#### Work instructions:
On every line of the listing, check for "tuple"; copy the lines that have it.

*** Material supplied Section Begins ***

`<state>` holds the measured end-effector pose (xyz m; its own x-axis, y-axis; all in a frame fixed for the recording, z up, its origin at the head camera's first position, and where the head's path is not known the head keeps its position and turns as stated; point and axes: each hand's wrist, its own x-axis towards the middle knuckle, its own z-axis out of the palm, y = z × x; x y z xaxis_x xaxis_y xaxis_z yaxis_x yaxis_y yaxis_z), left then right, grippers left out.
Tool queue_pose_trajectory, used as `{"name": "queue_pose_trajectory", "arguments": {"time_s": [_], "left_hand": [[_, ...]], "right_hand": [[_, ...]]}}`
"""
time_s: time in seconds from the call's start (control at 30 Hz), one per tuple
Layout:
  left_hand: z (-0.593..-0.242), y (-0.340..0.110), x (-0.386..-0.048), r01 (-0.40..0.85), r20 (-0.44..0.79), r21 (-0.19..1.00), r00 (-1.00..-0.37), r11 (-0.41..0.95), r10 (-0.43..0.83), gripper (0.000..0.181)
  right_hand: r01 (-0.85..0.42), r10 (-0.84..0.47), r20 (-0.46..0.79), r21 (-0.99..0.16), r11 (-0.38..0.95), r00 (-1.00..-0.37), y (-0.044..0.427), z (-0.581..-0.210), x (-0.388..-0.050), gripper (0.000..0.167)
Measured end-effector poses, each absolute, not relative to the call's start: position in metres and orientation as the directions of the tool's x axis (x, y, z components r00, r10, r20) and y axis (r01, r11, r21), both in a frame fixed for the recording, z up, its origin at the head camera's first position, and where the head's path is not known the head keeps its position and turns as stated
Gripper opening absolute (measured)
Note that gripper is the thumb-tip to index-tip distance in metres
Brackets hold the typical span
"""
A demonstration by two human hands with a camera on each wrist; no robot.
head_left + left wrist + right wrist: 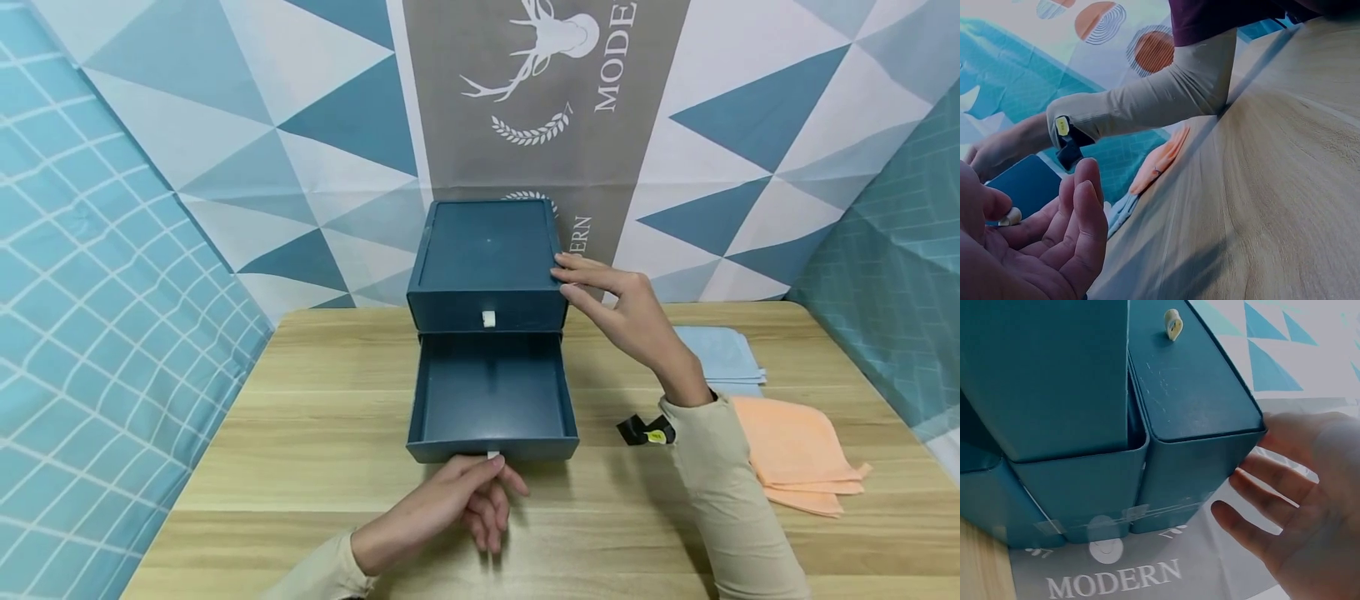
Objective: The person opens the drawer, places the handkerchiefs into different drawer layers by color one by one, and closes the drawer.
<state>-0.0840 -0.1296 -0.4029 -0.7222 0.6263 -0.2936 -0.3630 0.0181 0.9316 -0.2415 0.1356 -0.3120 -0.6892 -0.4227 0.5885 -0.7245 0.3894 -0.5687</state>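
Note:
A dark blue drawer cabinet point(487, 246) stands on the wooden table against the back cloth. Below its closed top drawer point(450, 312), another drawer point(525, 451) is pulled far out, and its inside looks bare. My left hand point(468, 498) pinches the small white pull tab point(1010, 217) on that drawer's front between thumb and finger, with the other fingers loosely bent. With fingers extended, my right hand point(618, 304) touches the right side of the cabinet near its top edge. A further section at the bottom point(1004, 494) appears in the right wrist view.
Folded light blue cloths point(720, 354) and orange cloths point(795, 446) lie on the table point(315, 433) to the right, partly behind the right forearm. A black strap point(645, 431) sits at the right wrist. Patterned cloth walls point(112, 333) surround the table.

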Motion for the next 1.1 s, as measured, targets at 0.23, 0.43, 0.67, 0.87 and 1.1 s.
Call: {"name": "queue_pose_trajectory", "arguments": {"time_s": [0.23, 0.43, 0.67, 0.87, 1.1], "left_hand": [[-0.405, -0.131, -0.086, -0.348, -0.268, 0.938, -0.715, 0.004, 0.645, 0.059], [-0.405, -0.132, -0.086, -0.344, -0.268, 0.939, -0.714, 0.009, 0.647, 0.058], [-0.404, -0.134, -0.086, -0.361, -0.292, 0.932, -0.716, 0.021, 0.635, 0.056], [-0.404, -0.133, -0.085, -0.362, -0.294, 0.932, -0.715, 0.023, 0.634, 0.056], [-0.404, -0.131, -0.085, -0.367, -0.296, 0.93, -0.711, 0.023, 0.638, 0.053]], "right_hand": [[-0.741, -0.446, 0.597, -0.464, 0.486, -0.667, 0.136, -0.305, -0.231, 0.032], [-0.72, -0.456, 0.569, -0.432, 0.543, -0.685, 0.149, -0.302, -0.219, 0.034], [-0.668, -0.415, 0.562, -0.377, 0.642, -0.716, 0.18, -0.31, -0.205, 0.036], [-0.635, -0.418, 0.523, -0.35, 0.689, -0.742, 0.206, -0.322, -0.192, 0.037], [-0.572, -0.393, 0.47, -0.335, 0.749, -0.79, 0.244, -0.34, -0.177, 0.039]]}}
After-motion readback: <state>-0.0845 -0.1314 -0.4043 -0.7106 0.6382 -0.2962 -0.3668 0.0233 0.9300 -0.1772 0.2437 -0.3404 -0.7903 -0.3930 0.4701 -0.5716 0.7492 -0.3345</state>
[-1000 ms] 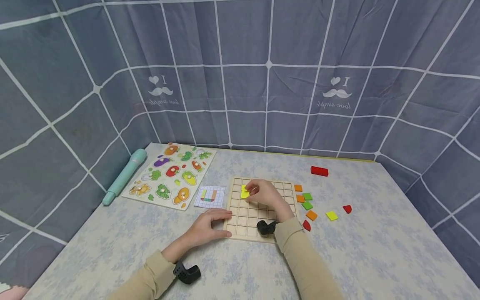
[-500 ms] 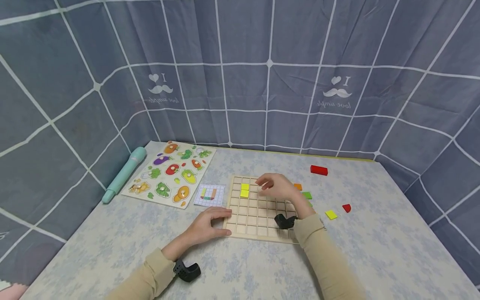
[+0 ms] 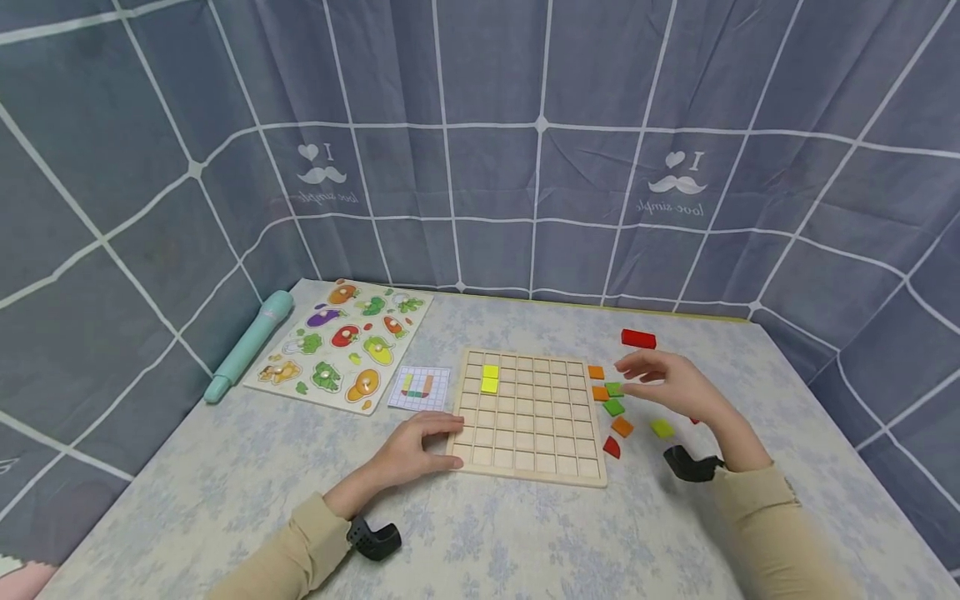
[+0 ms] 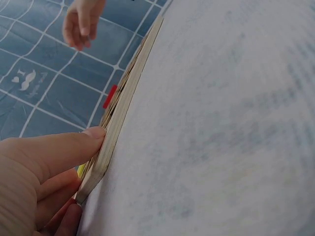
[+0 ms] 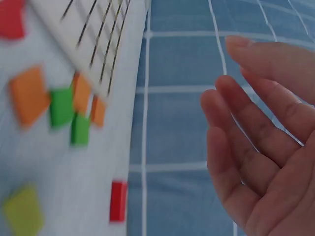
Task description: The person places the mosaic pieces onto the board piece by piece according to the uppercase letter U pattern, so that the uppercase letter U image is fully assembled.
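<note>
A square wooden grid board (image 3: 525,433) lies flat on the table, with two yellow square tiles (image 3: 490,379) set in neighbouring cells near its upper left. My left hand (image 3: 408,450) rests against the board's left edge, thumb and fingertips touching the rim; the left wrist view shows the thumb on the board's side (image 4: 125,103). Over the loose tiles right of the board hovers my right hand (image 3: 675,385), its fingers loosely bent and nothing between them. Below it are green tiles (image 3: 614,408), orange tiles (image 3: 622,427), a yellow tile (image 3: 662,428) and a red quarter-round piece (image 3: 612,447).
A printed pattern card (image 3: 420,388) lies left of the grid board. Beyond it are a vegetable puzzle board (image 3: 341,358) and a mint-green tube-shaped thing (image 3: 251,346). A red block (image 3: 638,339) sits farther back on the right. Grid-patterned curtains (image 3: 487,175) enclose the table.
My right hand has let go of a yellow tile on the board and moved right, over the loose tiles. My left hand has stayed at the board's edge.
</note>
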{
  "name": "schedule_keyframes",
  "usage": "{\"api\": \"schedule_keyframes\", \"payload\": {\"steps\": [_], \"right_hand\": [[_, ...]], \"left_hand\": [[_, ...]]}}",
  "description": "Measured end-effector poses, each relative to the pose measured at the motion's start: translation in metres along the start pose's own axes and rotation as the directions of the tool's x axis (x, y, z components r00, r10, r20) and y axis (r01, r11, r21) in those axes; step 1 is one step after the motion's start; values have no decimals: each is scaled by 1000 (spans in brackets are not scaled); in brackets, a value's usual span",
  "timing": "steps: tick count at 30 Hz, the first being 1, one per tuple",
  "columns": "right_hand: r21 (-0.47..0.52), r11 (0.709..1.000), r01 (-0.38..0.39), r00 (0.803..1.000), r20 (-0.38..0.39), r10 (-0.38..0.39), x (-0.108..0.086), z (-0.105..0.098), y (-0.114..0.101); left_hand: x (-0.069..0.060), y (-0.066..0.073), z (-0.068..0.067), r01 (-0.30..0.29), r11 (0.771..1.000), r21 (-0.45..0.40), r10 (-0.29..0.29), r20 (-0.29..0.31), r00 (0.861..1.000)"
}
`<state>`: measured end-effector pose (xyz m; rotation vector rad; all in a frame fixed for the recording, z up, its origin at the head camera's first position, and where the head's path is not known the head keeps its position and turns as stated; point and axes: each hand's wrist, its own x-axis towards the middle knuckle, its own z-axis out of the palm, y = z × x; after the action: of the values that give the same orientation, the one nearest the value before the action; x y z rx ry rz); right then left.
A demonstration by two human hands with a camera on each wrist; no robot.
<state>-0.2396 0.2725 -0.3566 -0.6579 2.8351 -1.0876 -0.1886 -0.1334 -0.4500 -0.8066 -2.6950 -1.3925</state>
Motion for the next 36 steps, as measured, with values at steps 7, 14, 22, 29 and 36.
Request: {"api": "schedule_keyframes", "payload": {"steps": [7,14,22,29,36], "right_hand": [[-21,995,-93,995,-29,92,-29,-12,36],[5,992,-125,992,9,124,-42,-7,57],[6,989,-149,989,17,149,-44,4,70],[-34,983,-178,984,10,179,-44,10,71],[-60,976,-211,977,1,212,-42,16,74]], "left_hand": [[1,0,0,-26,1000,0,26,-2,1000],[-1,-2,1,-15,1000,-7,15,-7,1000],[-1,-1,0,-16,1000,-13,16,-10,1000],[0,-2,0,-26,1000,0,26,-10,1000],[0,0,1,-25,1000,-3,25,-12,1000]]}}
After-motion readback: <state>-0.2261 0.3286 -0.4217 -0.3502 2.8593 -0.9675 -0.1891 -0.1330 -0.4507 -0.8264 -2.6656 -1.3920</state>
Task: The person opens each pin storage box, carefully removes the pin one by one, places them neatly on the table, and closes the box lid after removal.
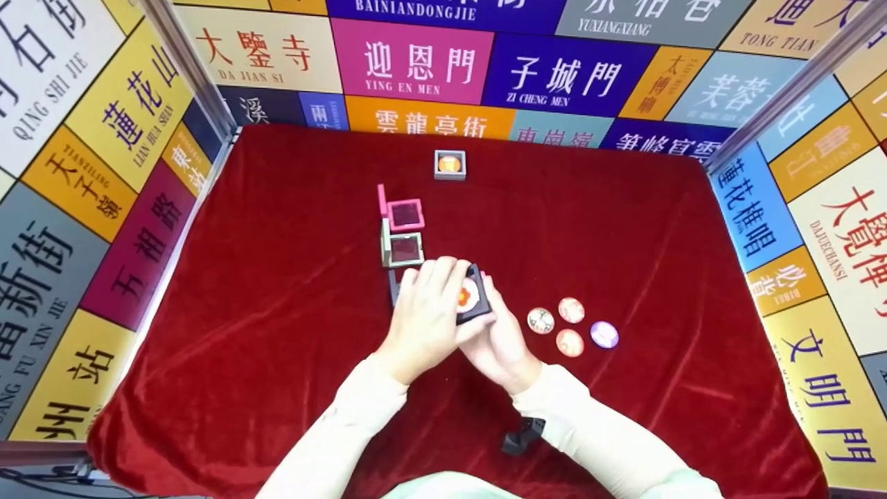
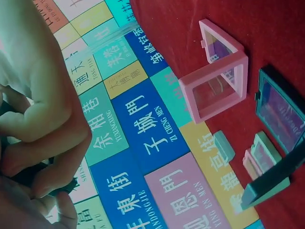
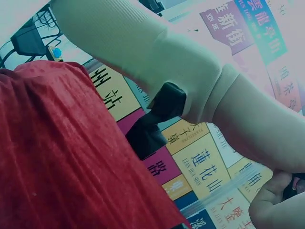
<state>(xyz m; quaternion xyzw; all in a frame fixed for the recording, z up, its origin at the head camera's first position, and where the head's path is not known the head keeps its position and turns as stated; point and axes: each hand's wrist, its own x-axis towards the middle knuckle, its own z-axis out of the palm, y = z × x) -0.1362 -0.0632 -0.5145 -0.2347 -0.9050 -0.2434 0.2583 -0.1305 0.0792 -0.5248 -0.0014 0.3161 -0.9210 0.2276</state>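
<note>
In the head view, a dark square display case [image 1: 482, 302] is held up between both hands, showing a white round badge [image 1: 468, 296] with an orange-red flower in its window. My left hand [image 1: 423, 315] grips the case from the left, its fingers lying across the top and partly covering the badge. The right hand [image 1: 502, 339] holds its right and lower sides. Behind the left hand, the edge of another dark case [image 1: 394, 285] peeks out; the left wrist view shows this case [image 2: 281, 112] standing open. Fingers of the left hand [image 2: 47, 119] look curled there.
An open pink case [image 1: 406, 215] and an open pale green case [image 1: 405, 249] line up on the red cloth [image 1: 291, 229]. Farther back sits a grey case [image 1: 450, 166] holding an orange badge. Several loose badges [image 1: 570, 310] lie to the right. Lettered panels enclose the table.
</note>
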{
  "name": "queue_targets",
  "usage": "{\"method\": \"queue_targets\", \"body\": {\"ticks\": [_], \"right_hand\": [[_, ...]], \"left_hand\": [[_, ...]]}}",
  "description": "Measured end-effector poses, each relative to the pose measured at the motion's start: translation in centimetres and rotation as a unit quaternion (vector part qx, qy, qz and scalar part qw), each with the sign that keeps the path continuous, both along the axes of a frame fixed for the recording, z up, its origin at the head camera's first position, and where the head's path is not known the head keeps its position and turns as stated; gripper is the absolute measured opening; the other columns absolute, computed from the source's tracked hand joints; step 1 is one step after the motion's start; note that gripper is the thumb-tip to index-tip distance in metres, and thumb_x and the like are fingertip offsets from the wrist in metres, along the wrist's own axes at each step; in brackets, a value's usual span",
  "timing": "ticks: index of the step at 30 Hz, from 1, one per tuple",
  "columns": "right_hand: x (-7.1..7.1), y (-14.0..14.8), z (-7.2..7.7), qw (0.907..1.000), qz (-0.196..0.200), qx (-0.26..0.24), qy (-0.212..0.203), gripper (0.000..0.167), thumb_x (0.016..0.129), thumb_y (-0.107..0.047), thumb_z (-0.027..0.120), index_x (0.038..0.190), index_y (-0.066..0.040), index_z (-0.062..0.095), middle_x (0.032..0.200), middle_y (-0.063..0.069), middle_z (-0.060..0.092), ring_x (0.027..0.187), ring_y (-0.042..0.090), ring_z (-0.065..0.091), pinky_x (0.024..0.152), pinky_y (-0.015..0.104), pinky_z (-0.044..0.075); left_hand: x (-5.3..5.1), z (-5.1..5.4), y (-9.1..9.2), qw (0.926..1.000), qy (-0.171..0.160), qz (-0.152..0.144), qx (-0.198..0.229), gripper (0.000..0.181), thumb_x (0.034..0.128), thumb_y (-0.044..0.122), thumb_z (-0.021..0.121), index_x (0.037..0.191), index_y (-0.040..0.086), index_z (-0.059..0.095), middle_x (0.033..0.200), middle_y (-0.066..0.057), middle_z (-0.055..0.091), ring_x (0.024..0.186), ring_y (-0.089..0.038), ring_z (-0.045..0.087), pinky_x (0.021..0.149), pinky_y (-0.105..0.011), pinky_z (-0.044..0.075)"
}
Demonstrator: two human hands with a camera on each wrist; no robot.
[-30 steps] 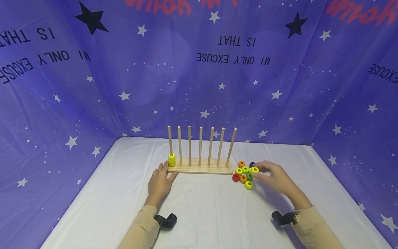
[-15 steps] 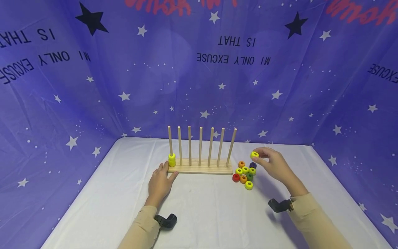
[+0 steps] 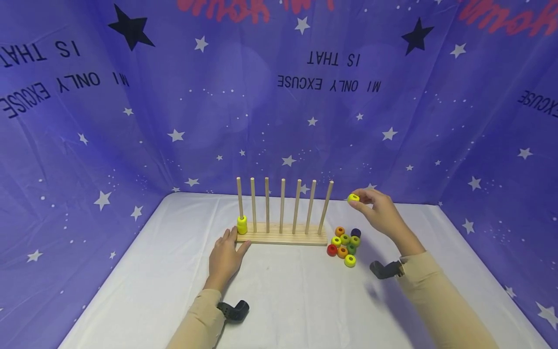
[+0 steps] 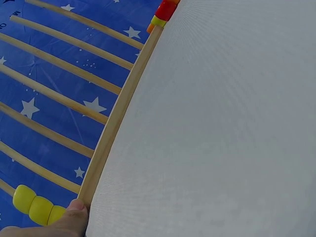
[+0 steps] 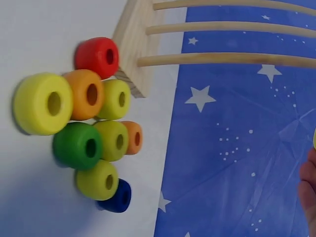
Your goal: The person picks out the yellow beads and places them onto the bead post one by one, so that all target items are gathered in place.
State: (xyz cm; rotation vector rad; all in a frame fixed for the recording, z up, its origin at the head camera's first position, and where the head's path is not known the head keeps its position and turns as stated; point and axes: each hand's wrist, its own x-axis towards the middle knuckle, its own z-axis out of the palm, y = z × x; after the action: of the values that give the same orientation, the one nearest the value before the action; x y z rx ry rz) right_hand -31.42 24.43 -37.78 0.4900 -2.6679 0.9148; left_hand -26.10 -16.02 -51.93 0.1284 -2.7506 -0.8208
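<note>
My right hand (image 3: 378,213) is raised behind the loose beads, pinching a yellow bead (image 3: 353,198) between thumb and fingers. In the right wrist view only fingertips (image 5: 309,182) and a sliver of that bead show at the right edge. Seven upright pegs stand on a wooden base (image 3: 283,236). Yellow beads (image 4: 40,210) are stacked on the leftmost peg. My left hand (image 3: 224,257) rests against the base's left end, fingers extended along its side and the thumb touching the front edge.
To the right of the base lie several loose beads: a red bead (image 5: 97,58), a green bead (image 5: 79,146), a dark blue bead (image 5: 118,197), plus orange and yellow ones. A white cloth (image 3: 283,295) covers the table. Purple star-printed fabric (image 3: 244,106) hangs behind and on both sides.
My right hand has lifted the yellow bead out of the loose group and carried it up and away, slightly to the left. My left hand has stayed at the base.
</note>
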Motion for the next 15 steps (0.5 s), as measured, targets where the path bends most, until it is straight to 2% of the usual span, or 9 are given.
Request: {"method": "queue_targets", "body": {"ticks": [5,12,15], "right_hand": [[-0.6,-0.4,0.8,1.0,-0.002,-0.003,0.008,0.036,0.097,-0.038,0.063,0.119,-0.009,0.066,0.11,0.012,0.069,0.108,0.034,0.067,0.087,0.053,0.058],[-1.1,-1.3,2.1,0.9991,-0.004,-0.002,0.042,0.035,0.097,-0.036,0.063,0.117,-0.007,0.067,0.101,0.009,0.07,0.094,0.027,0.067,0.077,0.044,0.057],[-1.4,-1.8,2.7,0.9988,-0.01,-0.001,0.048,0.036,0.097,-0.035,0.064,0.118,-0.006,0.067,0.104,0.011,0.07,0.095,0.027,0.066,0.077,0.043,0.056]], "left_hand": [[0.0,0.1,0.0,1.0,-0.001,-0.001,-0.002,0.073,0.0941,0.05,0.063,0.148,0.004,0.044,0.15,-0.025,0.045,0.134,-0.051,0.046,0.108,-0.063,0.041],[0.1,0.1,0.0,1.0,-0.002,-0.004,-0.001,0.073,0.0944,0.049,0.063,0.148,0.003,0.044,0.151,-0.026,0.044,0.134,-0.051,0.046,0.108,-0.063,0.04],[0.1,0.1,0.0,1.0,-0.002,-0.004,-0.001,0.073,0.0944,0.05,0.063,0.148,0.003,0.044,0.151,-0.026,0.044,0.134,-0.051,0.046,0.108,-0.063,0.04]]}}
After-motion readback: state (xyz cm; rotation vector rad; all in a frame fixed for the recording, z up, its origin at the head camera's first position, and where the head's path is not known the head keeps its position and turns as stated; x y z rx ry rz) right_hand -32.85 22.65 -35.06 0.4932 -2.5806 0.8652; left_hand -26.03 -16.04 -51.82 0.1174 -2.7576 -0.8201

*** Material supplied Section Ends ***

#### Answer to the exercise:
time_s: time in seconds from the call's start (control at 30 Hz), one per tuple
  "timing": "steps: tick count at 30 Hz, the first being 1, one per tuple",
  "timing": "ticks: index of the step at 30 Hz, from 1, one per tuple",

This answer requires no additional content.